La plaie de la fraude scientifique
Le journaliste Pierre Le Hir au sujet de la fraude scientifique :
"Même si les entorses à la probité sont vieilles comme la science, l'impact de la recherche moderne sur les sociétés et les économies amène aujourd'hui institutions scientifiques et gouvernements à s'inquiéter de ce que les Anglo-Saxons appellent misconduct (inconduite ou écart de conduite). (…) Les statistiques sur les pratiques frauduleuses sont très lacunaires. En France, elles sont absentes.

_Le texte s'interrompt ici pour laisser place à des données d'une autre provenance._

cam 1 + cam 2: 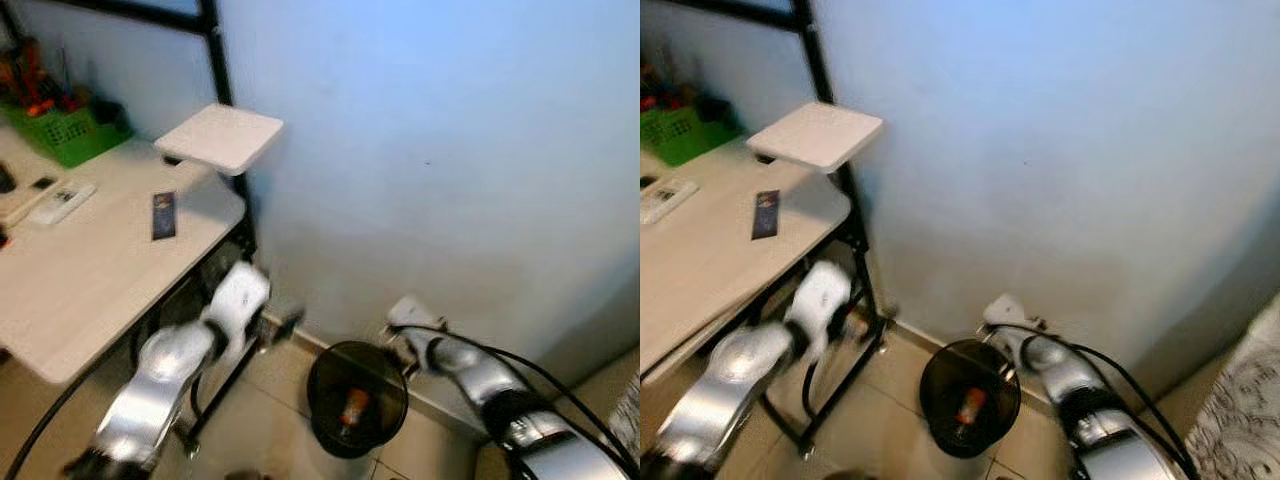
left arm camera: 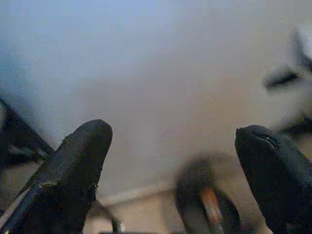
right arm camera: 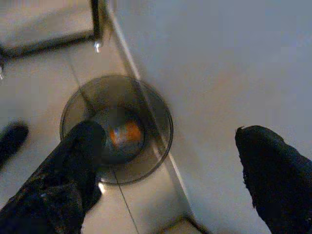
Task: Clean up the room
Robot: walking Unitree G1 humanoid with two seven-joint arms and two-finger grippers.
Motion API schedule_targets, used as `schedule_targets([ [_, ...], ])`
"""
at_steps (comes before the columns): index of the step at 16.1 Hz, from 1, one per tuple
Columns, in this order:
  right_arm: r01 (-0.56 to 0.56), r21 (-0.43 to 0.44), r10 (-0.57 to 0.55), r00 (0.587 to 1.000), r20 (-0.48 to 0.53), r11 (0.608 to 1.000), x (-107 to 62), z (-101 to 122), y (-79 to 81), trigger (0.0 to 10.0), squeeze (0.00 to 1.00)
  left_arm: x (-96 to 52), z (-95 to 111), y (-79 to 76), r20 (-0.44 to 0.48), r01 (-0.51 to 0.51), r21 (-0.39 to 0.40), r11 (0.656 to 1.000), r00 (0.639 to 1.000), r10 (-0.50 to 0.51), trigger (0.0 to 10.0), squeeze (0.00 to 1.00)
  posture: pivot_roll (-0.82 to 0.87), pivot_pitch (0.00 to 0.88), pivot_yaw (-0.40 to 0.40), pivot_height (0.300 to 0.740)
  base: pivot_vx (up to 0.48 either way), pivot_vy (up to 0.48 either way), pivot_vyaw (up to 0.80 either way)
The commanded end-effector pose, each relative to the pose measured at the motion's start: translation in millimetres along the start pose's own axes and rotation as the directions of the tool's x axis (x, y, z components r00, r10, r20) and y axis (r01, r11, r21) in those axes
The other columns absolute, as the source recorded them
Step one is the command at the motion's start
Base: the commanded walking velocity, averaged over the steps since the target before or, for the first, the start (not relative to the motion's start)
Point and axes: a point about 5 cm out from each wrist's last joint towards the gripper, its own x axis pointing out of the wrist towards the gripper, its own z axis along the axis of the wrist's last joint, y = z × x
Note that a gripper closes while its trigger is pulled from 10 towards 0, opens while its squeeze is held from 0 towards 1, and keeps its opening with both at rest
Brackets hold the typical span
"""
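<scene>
Left eye view takes in a pale blue wall [image 1: 450, 150] first, then the light wooden desk [image 1: 90, 280] on its black frame at the robot's left, with a small white shelf [image 1: 220, 135] raised at its corner. On the desk lie a dark remote [image 1: 163, 215], a white remote [image 1: 62, 202] and a green basket [image 1: 65, 130] at the far edge. On the tiled floor, against the wall and beside the desk frame, stands a round dark waste bin [image 1: 357, 397].

An orange-and-white piece of litter [image 1: 353, 407] lies at the bottom of the bin, so the drop-off step looks finished. It is too blurred to name; its long axis seems to run roughly toward the wall, tilted.

Left end effector [image 2: 178, 161] is released, its fingers spread wide and holding nothing, level with the desk frame. Right end effector [image 3: 165, 161] is likewise released and empty, poised above the bin's rim.

The next move probably calls for turning back to the desk to find another item.
</scene>
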Motion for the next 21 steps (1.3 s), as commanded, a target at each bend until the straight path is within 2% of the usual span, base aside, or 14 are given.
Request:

D'autant que la ligne de démarcation entre le péché véniel (présentation de données partielles, emprunt ponctuel à un autre auteur...) et la faute caractérisée (fabrication de résultats, falsification ou plagiat) n'est pas clairement définie. Mais, assure M. Alix, " toutes les études indiquent que ces pratiques sont en augmentation ". Une récente enquête sur le plagiat a révélé, sur les 7 millions d'articles les plus cités de la base documentaire médicale Medline, 70 000 cas (soit 1 %) de " haute ressemblance " détectée par un moteur de recherche spécialisé. Une autre étude américaine, publiée en 2005 par la revue Nature, donne à penser que les manquements à l'éthique sont de beaucoup plus grande ampleur. Sur près de 8 000 chercheurs du secteur biomédical questionnés sous le sceau de l'anonymat, pas moins de 33 % de ceux qui ont répondu ont confessé un comportement coupable au cours des trois années précédentes. La palette est large : données falsifiées (0,3 %), appartenance non signalée à une entreprise (0,3 %), pillage d'idées (1,4 %), rapports critiquables avec des étudiants ou des clients (1,4 %), usage d'informations confidentielles (1,7 %), omission de résultats contradictoires (6 %), modification de résultats à la demande d'un bailleur de fonds (15,5 %)... Les fautes avouées, précise l'étude, sont plus nombreuses en milieu qu'en début de carrière (38 % contre 28 %), peut-être parce que les occasions de fraude sont plus fréquentes et le sentiment d'impunité plus assuré. " Publier, valoriser, communiquer ", telles sont les trois pressions qui poussent les chercheurs à sortir du droit chemin. Avec des conséquences d'autant plus graves qu'il n'y va pas seulement de la crédibilité de la science, mais aussi, parfois, d'applications industrielles."